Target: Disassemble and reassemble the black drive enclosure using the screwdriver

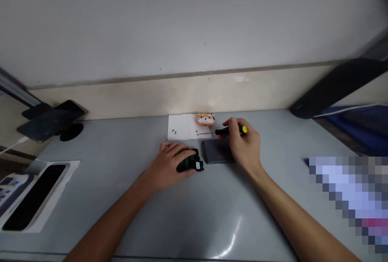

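Note:
My left hand (170, 161) rests on a small black device (190, 162) with a green circuit board showing, pressing it against the grey table (121, 197). My right hand (245, 145) grips a screwdriver (226, 131) with a black handle and yellow end cap, its thin shaft pointing left over a white paper sheet (182, 126). A dark grey flat box (216, 151) lies just under my right hand. A few tiny screws (173, 131) lie on the paper. An orange cartoon animal figure (205, 119) sits at the paper's far edge.
A phone on a black stand (51, 120) is at the far left, with a white cable. A white machine with a dark recess (27, 197) sits at the left edge. A black lamp arm (336, 86) reaches in from the right. The wall runs along the table's back.

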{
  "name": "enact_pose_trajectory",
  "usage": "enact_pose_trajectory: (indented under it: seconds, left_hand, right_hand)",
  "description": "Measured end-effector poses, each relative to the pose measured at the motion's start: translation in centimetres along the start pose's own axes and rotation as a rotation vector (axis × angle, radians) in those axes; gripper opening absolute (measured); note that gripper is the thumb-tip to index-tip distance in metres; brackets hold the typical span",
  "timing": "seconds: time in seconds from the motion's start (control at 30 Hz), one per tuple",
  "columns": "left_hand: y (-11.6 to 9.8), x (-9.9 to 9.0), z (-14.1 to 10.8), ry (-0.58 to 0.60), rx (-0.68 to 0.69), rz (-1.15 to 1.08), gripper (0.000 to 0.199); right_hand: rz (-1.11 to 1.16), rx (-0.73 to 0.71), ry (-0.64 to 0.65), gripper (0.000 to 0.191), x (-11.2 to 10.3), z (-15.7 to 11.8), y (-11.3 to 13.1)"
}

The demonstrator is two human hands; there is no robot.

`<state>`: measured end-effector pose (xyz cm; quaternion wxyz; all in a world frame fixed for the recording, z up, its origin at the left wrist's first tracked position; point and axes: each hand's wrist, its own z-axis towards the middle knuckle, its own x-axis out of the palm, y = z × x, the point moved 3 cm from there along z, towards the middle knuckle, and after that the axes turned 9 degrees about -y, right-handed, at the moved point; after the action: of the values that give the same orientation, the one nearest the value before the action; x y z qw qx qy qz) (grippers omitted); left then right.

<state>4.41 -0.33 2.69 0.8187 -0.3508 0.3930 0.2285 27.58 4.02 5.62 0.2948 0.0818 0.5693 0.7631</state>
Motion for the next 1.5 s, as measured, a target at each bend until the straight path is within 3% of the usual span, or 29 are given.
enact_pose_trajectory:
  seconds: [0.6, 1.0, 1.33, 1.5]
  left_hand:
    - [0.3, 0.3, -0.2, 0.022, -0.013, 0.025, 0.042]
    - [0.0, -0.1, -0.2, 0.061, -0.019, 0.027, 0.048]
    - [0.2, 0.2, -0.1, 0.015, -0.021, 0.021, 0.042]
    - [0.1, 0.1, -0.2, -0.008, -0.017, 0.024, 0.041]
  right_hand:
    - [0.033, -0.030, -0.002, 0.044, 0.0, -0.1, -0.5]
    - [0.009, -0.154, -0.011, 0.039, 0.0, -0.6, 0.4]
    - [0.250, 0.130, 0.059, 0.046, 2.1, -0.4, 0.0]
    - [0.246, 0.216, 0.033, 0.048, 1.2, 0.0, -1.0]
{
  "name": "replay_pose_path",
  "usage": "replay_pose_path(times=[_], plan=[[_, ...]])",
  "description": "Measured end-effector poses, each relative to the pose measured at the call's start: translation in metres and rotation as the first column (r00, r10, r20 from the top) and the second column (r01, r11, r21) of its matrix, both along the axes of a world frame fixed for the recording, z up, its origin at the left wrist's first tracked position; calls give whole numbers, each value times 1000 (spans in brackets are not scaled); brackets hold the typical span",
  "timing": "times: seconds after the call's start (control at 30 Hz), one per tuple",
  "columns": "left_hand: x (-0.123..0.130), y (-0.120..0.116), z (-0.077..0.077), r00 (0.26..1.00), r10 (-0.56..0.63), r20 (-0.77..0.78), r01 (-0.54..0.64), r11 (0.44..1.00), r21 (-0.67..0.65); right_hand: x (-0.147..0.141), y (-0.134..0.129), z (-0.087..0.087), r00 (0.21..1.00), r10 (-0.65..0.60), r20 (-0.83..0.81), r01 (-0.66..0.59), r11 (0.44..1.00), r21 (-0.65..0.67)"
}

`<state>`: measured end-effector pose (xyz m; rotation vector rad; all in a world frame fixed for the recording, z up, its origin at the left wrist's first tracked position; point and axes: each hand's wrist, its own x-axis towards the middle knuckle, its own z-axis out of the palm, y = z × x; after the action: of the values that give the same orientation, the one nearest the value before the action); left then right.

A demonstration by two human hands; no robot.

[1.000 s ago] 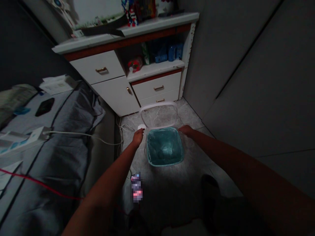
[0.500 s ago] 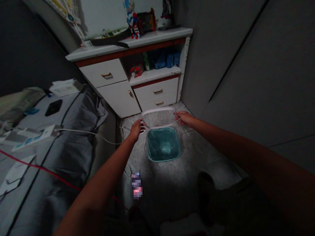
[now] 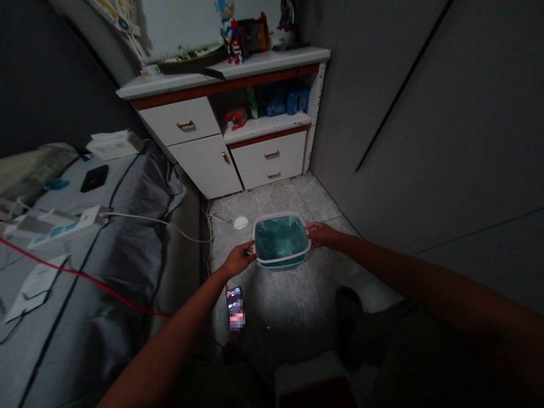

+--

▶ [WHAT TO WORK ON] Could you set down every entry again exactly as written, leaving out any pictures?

▶ [PROBLEM SOLUTION]
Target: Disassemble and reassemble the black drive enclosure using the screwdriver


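Note:
My left hand (170, 161) rests on a small black device (190, 162) with a green circuit board showing, pressing it against the grey table (121, 197). My right hand (245, 145) grips a screwdriver (226, 131) with a black handle and yellow end cap, its thin shaft pointing left over a white paper sheet (182, 126). A dark grey flat box (216, 151) lies just under my right hand. A few tiny screws (173, 131) lie on the paper. An orange cartoon animal figure (205, 119) sits at the paper's far edge.
A phone on a black stand (51, 120) is at the far left, with a white cable. A white machine with a dark recess (27, 197) sits at the left edge. A black lamp arm (336, 86) reaches in from the right. The wall runs along the table's back.
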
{
  "name": "enact_pose_trajectory",
  "usage": "enact_pose_trajectory: (indented under it: seconds, left_hand, right_hand)",
  "description": "Measured end-effector poses, each relative to the pose measured at the motion's start: translation in centimetres along the start pose's own axes and rotation as a rotation vector (axis × angle, radians) in those axes; gripper opening absolute (measured); note that gripper is the thumb-tip to index-tip distance in metres; brackets hold the typical span",
  "timing": "seconds: time in seconds from the motion's start (control at 30 Hz), one per tuple",
  "columns": "left_hand: y (-11.6 to 9.8), x (-9.9 to 9.0), z (-14.1 to 10.8), ry (-0.58 to 0.60), rx (-0.68 to 0.69), rz (-1.15 to 1.08), gripper (0.000 to 0.199); right_hand: rz (-1.11 to 1.16), rx (-0.73 to 0.71), ry (-0.64 to 0.65), gripper (0.000 to 0.191), x (-11.2 to 10.3), z (-15.7 to 11.8), y (-11.3 to 13.1)"
}

The demonstrator is two human hands; there is no robot.

`<state>`: measured end-effector pose (xyz cm; quaternion wxyz; all in a world frame fixed for the recording, z up, its origin at the left wrist's first tracked position; point and axes: each hand's wrist, its own z-axis towards the middle knuckle, its own x-axis out of the palm, y = z × x, the point moved 3 cm from there along z, towards the middle knuckle, and after that the axes turned 9 degrees about -y, right-handed, at the moved point; after the action: of the values that give the same orientation, the one nearest the value before the action; x y z qw qx qy qz) (grippers omitted); left then right.

<state>4.41 -0.33 2.69 0.8187 -0.3508 0.3930 0.2285 27.58 4.02 5.62 0.2948 0.0818 0.5693 0.7631</state>
Motion for the next 1.5 s, as measured, a target at each bend until the straight path is within 3% of the usual span, or 29 are given.
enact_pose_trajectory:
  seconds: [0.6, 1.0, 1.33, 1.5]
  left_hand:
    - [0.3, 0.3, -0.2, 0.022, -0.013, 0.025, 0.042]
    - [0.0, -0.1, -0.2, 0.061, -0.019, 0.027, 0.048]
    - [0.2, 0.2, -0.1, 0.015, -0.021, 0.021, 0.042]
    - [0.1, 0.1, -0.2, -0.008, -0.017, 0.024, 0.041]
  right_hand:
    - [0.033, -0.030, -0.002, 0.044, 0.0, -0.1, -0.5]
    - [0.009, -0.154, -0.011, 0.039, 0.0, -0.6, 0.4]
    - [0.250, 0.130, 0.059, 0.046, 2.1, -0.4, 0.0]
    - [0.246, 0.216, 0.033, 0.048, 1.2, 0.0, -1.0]
{
  "name": "replay_pose_path",
  "usage": "replay_pose_path(times=[_], plan=[[_, ...]])",
  "description": "Measured end-effector poses, each relative to the pose measured at the call's start: translation in metres and rotation as the first column (r00, r10, r20 from the top) and the second column (r01, r11, r21) of its matrix, both along the axes of a world frame fixed for the recording, z up, its origin at the left wrist's first tracked position; calls give whole numbers, each value times 1000 (spans in brackets are not scaled); brackets hold the typical span",
  "timing": "times: seconds after the call's start (control at 30 Hz), one per tuple",
  "columns": "left_hand: x (-0.123..0.130), y (-0.120..0.116), z (-0.077..0.077), r00 (0.26..1.00), r10 (-0.56..0.63), r20 (-0.77..0.78), r01 (-0.54..0.64), r11 (0.44..1.00), r21 (-0.67..0.65); right_hand: x (-0.147..0.141), y (-0.134..0.129), z (-0.087..0.087), r00 (0.21..1.00), r10 (-0.65..0.60), r20 (-0.83..0.81), r01 (-0.66..0.59), r11 (0.44..1.00), r21 (-0.65..0.67)"
}

`<state>`: measured end-effector pose (xyz m; rotation vector rad; all in a world frame fixed for the recording, z up, its origin at the left wrist's first tracked position; point and axes: each hand's wrist, its own x-axis towards the middle knuckle, its own z-axis out of the palm, y = z × x; after the action: of the values that give the same orientation, the one nearest the value before the action); left then right.

A demonstration by two human hands; no robot.

[1.000 s ago] 
[0.500 s ago] 
[now] 

Exercise complete, with nothing further to add.